> [PROBLEM DETAILS]
Could you give the listing again exactly, without its pictures?

> [DATA PROVIDED]
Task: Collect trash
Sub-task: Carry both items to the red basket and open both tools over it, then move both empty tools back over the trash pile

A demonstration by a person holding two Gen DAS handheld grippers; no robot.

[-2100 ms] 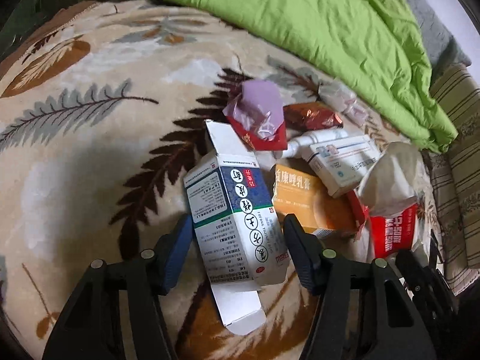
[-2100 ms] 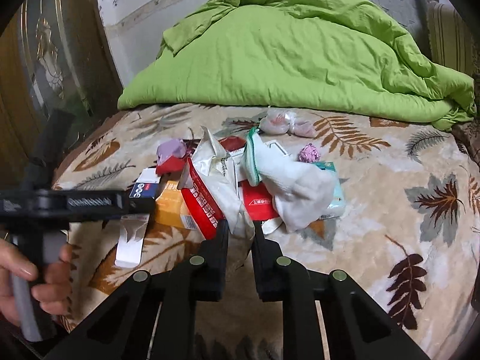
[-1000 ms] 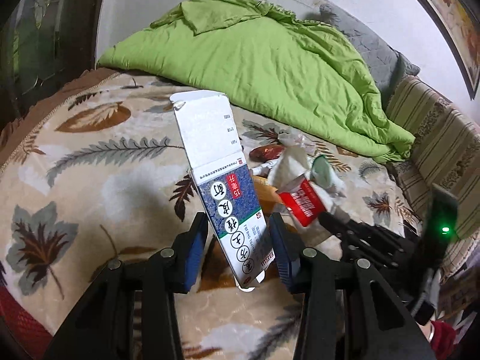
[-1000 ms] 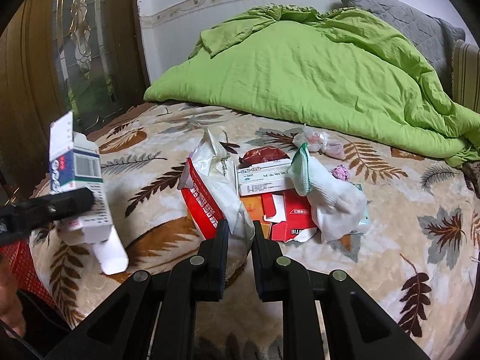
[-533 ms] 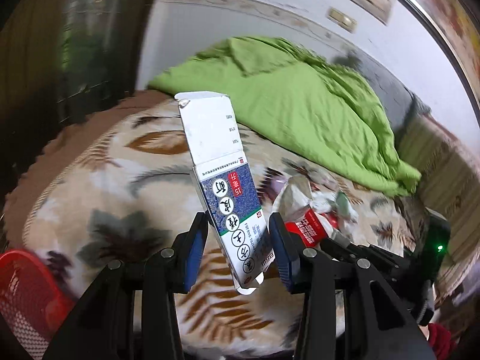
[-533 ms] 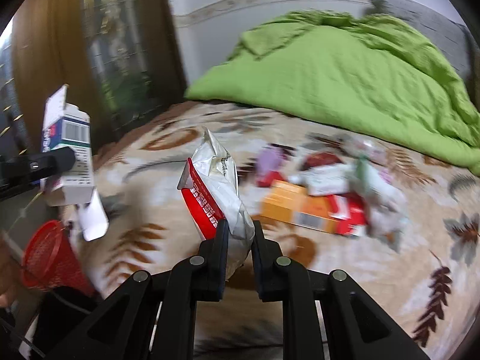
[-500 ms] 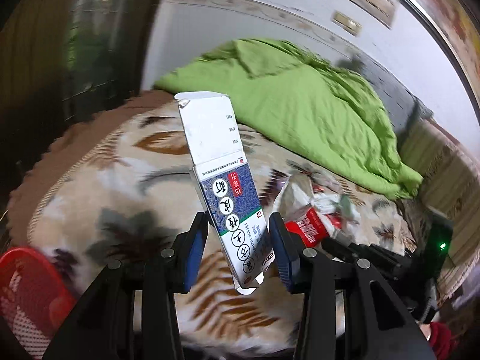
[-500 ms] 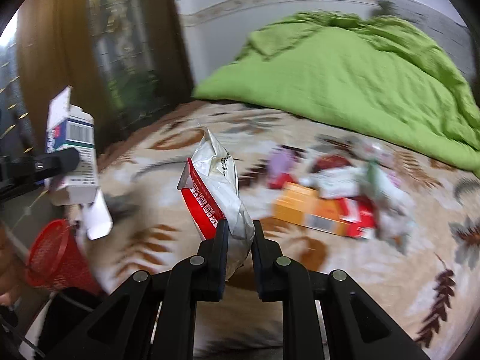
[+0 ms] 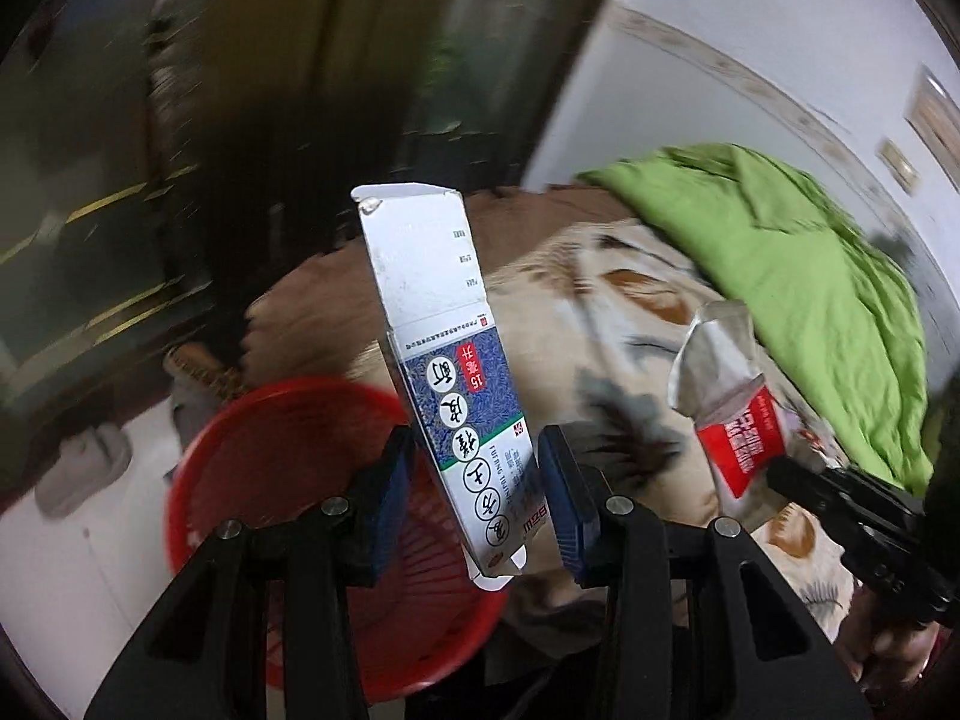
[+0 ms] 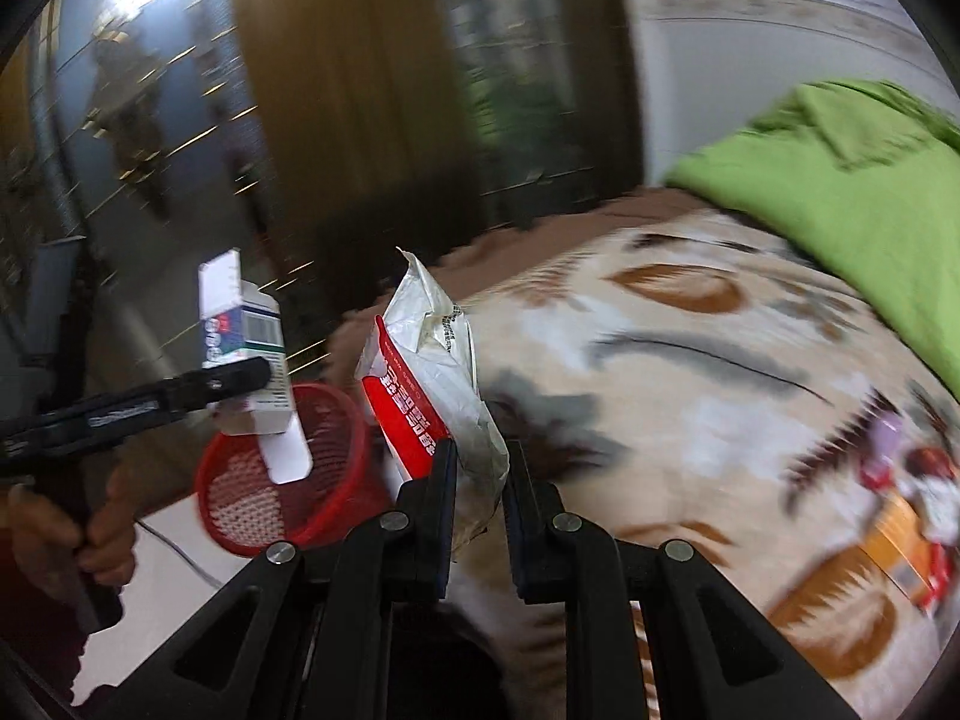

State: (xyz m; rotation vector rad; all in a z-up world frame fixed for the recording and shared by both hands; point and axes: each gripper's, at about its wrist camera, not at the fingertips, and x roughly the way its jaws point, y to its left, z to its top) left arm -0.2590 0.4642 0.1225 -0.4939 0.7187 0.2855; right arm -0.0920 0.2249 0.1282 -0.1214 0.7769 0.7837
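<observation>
Left gripper [image 9: 474, 498] clamped on medicine box [image 9: 447, 372], upright over red basket [image 9: 288, 468], ready for drop. Right gripper [image 10: 480, 480] pinching crumpled snack bag [image 10: 438, 372] beside basket, next in line.

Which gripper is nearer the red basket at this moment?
Left. The left gripper holds the blue-and-white box right above the red basket; the right gripper, clamping the red-and-white bag, sits beside it, over the bed edge.

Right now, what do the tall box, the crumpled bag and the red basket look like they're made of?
Tall box: printed cardboard, with crisp folds and an open flap. Crumpled bag: probably foil-lined plastic, silvery and creased. Red basket: likely moulded plastic, with a mesh wall.
</observation>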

> [ANSWER FOR THIS EXERCISE]
Task: Collect trash
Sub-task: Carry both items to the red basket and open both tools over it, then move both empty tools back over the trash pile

A demonstration by a person holding two Gen DAS handheld grippers; no robot.

[-2100 ms] 
[-2100 ms] 
[-1000 ms] 
[-1000 ms] 
[-533 ms] 
[-533 ms] 
[-500 ms] 
[-500 ms] 
[+0 ms] 
[+0 ms] 

State: (xyz m; rotation vector rad; all in a z-up world frame fixed for the recording and shared by both hands; point and axes: each gripper's, at about its wrist camera, not at the fingertips, and x roughly the way its jaws point, y to its left, z to its top) left arm -0.2590 0.4642 0.1225 -0.4939 0.7187 0.2855; right arm -0.0920 0.2249 0.1282 -0.1214 0.7769 0.7837
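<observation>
Left gripper [image 9: 474, 498] clamped on medicine box [image 9: 447, 372], upright over red basket [image 9: 288, 468], ready for drop. Right gripper [image 10: 480, 480] pinching crumpled snack bag [image 10: 438, 372] beside basket, next in line.

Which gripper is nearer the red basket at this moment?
Left. The left gripper holds the blue-and-white box right above the red basket; the right gripper, clamping the red-and-white bag, sits beside it, over the bed edge.

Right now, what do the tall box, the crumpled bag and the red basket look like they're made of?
Tall box: printed cardboard, with crisp folds and an open flap. Crumpled bag: probably foil-lined plastic, silvery and creased. Red basket: likely moulded plastic, with a mesh wall.
</observation>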

This output completes the exercise.